Ether Capital Newsletter
Ether Capital Newsletter
HNY, frens! 🥂✨

Holy volatility, Batman!
Last year was a wild ride for crypto and this year is shaping up to be no different 🎢
But we’re used to this by now, right?
There’s always a million reasons why cryptocurrencies jump high or dip low, and this time it could be the Fed signalling a rate hike.
While this may be reactionary, we strongly believe this asset class is here to stay and that low time preference investors can stomach the volatility. Let’s not forget the sharp selloffs in 2012, 2013 and 2018. 📉
Ether Capital in the News
Despite the price, there’s a lot to be bullish about!
We caught up with Alix Steel on Bloomberg Markets earlier this week to share our crypto outlook for 2022 🔮 including access points and where institutional players like hedge funds fit into the equation.
ETHC Staking Rewards
Yield generation is an important part of the crypto narrative moving forward.
Last December, “we did a thing” and staked $50 million in Ether. After locking up more than 10,000 ETH on Ethereum 2.0 to contribute to network validation, we’re excited to see the fruits of our labour.
In our first 30 days, we’ve earned $140,000+ in new Ether. 🤑
And now we’re gearing up to deploy more of our balance sheet onto securing the new network. Say hello and follow our new Twitter ‘Botfolio’ to get the daily rewards report!
We also wrote a blog post on how we got to this point and what’s next for our company. 🚀🚀
Big Bets From Institutional Investors
Just as we predicted, we’re seeing more institutional support for the industry. Goldman Sachs believes bitcoin will outshine gold as a store of value and prices could top US$100,000 👀
Analyst Zach Pandl shared his perspective with clients of one of America’s largest banks, which is a huge sign of faith when it comes to institutional adoption of cryptocurrencies.
Institutions usually start out with bitcoin, but next stop will likely be Ethereum. We’ll take this as a win! 😎✔️
The Merge aka Bellatrix
The biggest achievement overall will be Ethereum’s transition to Ethereum 2.0, which will replace the outdated Proof-of-Work consensus (i.e., mining) with carbon-neutral Proof-of-Stake (i.e., staking). CoinDesk published a good explainer of the top five changes to expect this year.
For all you visual learners, Ethereum’s co-founder Vitalik Buterin released an updated roadmap last November of what to expect. He has also recently proposed a new fee structure to improve the network, which has often been criticized for high gas fees. ⛽
Newsworthy Links and Highlights
Vitalik Buterin joined Bankless for an in-depth conversation about the Ethereum 2.0 roadmap, where we are in its transition and strategies for alternative Layer 1s.

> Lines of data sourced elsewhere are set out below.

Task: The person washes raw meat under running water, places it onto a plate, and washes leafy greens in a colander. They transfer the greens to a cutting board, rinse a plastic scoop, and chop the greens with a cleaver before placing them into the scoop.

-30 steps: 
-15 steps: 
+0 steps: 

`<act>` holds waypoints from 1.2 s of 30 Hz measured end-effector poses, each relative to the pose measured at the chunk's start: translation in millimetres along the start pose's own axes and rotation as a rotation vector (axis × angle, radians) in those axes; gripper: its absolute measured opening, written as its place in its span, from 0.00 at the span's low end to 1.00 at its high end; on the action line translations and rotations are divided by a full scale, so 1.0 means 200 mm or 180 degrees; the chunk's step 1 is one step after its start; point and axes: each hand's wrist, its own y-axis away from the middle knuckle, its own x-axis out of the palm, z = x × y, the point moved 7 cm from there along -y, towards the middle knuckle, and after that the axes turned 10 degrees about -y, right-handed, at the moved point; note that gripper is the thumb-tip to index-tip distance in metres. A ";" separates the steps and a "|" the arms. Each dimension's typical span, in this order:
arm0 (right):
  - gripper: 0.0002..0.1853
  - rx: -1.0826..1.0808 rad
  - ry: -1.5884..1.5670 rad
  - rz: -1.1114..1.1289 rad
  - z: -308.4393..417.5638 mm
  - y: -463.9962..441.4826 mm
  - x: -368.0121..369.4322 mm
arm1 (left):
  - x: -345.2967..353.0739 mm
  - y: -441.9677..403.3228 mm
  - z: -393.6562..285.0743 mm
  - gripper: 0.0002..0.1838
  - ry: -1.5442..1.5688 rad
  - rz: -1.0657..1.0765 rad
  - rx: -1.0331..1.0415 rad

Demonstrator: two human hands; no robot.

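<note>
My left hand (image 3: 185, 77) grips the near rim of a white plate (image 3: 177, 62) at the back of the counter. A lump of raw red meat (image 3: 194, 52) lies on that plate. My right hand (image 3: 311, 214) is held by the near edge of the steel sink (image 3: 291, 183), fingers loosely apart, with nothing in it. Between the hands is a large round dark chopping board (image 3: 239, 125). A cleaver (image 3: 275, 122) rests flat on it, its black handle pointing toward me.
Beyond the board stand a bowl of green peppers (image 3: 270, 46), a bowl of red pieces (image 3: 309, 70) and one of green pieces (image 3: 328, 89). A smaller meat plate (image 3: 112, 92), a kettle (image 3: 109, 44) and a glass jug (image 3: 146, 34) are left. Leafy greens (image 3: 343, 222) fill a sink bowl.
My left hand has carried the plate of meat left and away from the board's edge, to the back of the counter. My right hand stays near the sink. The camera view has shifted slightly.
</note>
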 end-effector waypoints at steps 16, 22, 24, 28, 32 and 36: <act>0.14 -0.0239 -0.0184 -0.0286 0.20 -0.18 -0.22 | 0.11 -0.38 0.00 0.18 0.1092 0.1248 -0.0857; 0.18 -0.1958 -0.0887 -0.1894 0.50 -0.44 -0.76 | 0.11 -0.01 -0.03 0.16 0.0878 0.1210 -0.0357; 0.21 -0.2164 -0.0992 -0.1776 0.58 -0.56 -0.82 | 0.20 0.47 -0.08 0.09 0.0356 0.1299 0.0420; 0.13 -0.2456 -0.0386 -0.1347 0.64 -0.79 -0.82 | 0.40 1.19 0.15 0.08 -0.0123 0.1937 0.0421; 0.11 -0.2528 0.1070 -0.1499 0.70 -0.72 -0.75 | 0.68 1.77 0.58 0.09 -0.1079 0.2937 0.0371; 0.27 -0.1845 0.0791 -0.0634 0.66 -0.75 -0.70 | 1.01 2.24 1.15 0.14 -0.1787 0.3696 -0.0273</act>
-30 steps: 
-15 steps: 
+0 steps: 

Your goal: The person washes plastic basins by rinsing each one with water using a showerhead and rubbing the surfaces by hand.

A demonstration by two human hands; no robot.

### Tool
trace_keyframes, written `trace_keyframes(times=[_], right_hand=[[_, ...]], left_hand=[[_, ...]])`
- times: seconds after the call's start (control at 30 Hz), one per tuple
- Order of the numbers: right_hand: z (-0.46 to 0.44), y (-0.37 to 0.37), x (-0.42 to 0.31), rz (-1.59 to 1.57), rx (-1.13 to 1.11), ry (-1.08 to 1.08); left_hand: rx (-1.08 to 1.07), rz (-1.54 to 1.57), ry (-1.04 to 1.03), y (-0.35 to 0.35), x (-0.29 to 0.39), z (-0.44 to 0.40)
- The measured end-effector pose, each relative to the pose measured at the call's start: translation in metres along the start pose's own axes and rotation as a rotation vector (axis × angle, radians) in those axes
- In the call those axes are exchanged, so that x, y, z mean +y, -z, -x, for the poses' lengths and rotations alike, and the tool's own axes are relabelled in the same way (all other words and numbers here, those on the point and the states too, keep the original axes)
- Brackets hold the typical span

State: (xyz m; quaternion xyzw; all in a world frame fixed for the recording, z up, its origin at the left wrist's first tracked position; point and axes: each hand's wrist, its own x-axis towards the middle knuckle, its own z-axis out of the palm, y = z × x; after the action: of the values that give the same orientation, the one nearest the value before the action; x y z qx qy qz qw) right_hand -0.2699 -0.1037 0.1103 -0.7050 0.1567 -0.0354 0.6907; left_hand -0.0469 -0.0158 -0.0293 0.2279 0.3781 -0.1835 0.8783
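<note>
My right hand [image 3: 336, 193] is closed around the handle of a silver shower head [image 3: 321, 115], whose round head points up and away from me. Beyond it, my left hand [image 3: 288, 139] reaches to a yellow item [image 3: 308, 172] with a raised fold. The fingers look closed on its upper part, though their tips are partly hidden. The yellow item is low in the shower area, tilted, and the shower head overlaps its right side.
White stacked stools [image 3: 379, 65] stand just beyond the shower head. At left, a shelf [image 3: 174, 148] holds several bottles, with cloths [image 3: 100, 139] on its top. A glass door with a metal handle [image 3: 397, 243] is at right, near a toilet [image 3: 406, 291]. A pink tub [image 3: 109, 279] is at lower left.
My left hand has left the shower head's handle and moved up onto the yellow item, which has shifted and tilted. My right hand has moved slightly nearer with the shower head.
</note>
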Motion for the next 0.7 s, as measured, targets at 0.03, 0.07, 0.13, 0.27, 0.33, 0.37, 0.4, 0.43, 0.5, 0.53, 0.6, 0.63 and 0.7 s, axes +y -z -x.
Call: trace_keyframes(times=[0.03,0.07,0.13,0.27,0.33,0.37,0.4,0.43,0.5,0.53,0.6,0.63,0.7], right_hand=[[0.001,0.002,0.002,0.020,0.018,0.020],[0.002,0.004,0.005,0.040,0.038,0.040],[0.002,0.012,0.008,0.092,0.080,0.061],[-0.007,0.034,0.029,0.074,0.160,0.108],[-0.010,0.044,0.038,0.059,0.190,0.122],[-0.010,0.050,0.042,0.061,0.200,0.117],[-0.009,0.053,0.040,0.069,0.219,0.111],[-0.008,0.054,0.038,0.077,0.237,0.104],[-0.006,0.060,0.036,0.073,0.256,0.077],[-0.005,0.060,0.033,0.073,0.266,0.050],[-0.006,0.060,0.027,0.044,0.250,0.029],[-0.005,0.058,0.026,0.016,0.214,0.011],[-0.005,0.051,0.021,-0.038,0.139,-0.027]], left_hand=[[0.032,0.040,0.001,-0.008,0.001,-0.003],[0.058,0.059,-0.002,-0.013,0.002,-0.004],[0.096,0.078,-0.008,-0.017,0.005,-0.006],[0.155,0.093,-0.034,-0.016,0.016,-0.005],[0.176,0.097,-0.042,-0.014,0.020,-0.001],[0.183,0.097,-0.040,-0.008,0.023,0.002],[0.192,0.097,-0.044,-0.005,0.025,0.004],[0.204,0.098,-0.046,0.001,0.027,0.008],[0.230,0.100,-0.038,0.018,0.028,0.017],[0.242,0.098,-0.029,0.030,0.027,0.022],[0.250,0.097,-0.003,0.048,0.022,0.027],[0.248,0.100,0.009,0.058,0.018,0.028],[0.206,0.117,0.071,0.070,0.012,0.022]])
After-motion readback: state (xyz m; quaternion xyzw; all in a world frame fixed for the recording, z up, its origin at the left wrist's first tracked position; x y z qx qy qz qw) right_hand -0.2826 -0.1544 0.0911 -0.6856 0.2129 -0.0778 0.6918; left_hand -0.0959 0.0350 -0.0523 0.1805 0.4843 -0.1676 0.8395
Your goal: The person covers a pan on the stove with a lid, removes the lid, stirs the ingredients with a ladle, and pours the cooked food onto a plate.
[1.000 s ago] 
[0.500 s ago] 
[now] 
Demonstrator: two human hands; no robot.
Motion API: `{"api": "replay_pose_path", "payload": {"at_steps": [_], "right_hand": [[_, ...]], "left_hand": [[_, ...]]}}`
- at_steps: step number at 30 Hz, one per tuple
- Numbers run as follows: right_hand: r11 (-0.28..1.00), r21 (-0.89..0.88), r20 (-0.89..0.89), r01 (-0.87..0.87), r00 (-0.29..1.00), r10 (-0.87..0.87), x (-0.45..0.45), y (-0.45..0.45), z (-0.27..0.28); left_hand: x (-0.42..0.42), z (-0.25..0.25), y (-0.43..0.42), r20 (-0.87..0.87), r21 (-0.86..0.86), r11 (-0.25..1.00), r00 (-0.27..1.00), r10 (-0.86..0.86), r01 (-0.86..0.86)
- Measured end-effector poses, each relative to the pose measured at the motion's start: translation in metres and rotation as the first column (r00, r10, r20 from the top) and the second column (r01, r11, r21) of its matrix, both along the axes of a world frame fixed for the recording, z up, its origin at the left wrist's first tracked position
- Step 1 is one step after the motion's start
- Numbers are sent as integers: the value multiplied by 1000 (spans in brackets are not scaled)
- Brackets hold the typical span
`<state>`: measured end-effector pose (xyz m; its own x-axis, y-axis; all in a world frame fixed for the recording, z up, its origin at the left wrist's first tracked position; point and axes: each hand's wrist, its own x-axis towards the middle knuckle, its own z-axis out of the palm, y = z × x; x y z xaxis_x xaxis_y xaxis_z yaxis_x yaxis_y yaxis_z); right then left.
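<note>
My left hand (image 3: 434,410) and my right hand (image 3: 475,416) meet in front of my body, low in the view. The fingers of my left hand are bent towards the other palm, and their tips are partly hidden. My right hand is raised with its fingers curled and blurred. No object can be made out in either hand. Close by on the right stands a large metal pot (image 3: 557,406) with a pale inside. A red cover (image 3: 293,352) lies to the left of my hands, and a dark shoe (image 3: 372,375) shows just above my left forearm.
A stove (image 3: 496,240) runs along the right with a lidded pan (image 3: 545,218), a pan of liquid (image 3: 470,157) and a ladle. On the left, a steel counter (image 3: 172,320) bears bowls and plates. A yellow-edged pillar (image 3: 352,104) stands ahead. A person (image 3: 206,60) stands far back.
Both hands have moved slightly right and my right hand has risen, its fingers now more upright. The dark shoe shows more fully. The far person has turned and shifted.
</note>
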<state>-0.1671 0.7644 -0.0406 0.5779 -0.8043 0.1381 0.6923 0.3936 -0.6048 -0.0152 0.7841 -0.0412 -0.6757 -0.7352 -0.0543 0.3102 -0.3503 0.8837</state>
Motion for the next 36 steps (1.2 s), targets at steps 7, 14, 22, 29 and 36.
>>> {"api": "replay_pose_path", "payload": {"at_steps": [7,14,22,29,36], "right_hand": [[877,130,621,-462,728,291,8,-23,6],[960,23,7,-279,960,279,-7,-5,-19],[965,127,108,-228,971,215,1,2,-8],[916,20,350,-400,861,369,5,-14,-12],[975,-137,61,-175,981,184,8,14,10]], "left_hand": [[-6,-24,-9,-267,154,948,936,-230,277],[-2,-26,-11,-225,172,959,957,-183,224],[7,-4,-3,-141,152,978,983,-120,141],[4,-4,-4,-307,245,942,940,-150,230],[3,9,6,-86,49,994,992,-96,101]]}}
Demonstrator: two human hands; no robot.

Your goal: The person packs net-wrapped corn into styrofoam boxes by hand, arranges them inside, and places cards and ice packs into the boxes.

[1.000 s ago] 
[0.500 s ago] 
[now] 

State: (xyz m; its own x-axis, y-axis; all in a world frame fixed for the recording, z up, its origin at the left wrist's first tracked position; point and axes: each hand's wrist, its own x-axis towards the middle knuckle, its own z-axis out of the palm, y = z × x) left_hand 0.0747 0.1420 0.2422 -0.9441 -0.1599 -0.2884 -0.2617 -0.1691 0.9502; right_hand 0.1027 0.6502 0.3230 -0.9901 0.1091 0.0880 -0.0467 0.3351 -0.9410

Dapper Labs officially becomes the first NFT company to register to lobby with the U.S. government. The company joins a parade of crypto influencers who have already taken to Congress in an effort to develop new policies.
FTX CEO Sam Bankman-Fried says two things to watch out for this year are more clarity around crypto regulation and institutional adoption. He says it won’t be something that happens overnight, but is worth embracing. We couldn’t agree more.
Final Fantasy developer Square Enix recently announced its enthusiasm for NFTs and blockchain gaming. The news came in the form of an open letter on New Year’s Day from the company’s president Yosuke Matsuda who gushed about the future of play-to-earn (P2E) games and the difference between those who “play to have fun” and “play to contribute.” Traditional gamers tend to be more skeptical when it comes to NFTs and the P2E model in general, so needless to say they were not very happy.